Global tech giants, including Microsoft, Alphabet Inc and Facebook, have been increasing investment in Kenya in recent years to take advantage of growing economies with rising access rates to the Internet by a youthful population.

But industrialists, especially multinationals, are constantly on the hunt for bargain production locations much like they do tax havens, a trend that has seen Kenya lose firms like Schneider Electric, Colgate Palmolive and Reckitt Benckiser.

The IMF rankings, however, have been disputed in some quarters.

Mark Bohlund, a Senior Credit Research Analyst at REDD Intelligence, an online information platform that provides intelligence and data on emerging market corporates, noted that the projections are likely to be incorrect.
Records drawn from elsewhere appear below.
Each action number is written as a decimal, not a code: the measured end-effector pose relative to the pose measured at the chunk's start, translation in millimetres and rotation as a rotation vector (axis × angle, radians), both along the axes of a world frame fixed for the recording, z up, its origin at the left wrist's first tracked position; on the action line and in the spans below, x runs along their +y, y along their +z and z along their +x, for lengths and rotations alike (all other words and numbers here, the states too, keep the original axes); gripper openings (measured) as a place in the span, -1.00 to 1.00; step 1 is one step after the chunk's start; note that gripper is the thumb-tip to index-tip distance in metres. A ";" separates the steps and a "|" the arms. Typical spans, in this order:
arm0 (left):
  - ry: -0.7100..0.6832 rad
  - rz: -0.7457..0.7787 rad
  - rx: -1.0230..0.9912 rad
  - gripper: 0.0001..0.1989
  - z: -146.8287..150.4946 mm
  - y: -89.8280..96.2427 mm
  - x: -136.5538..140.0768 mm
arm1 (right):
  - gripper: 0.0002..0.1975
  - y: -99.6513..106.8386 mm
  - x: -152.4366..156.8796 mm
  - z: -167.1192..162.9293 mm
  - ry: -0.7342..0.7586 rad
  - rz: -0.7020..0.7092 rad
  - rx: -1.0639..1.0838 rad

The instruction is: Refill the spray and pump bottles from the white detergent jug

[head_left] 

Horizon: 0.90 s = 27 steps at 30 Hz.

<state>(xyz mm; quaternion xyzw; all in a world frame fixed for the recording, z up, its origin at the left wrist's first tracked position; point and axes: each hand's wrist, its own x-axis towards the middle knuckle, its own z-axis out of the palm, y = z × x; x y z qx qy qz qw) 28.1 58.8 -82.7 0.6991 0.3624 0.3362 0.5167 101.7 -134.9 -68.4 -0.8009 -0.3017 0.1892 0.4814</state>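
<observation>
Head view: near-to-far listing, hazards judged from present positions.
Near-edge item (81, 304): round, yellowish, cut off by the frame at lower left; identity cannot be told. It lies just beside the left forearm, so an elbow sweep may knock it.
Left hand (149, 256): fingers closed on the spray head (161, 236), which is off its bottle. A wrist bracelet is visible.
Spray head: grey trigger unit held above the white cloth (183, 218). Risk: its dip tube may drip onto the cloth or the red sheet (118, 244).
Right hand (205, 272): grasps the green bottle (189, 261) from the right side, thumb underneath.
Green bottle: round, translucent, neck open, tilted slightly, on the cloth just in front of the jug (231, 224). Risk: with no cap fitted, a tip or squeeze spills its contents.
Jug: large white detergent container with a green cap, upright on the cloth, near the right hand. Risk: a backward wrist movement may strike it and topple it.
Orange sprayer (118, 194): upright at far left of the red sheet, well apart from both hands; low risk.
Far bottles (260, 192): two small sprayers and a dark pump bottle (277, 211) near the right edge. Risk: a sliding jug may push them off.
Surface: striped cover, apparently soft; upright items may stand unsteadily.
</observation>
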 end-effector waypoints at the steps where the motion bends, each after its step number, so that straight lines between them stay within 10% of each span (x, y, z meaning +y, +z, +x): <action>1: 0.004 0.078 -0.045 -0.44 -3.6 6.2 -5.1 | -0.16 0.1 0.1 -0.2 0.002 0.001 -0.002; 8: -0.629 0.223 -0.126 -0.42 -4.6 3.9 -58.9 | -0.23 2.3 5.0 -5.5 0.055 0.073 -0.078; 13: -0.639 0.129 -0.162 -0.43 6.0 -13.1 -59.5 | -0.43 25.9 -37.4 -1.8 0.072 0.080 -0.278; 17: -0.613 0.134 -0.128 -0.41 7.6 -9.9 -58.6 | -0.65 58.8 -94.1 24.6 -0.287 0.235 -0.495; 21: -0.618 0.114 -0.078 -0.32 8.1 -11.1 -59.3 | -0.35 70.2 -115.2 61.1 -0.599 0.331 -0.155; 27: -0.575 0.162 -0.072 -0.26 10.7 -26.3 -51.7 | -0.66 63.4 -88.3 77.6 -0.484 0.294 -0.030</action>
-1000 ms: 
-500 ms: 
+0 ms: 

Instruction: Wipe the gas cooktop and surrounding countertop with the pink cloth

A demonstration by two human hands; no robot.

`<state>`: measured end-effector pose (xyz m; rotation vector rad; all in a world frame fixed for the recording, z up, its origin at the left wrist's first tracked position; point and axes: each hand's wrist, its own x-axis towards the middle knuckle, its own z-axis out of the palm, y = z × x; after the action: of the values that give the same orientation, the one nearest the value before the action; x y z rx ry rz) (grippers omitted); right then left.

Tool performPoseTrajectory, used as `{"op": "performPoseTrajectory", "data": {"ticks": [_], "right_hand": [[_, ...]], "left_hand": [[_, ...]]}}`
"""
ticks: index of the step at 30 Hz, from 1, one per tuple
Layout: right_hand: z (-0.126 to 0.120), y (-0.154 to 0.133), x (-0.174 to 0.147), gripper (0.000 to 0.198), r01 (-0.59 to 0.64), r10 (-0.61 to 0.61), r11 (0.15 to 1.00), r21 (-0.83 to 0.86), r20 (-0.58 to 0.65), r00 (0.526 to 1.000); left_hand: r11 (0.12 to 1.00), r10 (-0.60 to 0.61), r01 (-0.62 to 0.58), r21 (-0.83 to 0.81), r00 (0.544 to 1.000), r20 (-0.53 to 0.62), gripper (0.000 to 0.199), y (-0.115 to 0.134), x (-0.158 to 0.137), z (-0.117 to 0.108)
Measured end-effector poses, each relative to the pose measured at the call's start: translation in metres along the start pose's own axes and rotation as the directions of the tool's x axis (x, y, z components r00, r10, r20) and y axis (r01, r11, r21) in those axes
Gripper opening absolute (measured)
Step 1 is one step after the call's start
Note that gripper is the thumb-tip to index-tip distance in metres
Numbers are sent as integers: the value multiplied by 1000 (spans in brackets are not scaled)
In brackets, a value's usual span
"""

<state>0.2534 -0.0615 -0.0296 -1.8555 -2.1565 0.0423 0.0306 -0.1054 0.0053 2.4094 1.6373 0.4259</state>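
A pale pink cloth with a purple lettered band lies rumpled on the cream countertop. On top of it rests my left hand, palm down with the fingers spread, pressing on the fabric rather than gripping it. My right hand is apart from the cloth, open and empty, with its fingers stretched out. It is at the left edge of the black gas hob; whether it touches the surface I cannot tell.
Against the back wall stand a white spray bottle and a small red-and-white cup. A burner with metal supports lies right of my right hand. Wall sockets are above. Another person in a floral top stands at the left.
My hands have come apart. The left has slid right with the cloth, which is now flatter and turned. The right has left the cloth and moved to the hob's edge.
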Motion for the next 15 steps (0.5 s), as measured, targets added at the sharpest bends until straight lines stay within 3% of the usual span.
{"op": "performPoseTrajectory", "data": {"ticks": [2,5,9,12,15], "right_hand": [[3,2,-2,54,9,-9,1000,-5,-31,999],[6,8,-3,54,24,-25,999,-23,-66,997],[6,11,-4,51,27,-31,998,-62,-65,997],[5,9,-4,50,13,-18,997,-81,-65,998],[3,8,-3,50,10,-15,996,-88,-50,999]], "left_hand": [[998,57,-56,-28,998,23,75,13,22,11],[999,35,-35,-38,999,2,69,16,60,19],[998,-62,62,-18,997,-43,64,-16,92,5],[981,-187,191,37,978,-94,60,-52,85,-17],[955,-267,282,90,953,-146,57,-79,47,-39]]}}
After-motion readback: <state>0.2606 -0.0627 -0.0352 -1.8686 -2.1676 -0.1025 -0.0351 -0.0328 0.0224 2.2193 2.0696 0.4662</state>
“Yes, the IMF forecasts are showing that both Angola and Ethiopia are going to be larger than Kenya in 2023 in nominal USD terms. However, these projects are likely to be incorrect as they are based on unrealistic FX estimates and forecasts for both Angola and Ethiopia,” said Bohlund in an email.

Read: Mixed bag as Kenya races to implement Sh288 billion IMF plans

According to Bohlund, the Angolan 2023 nominal GDP projection is based on a forecast of Angolan Kwanza (AOA)452/USD which is where the currency traded in October when the World Economic Outlook forecasts were released.

“But it is now trading at AOA504/USD which leaves the Angolan economy just slightly larger than Kenyan in 2023, ceteris paribus (all factors constant),” said Bohlund.

“The Ethiopian forecast is based on an assumption of ETH 65/USD, which is weaker than the official exchange rate but far stronger than the black-market rate which I believe currently is around ETH95-100/USD.”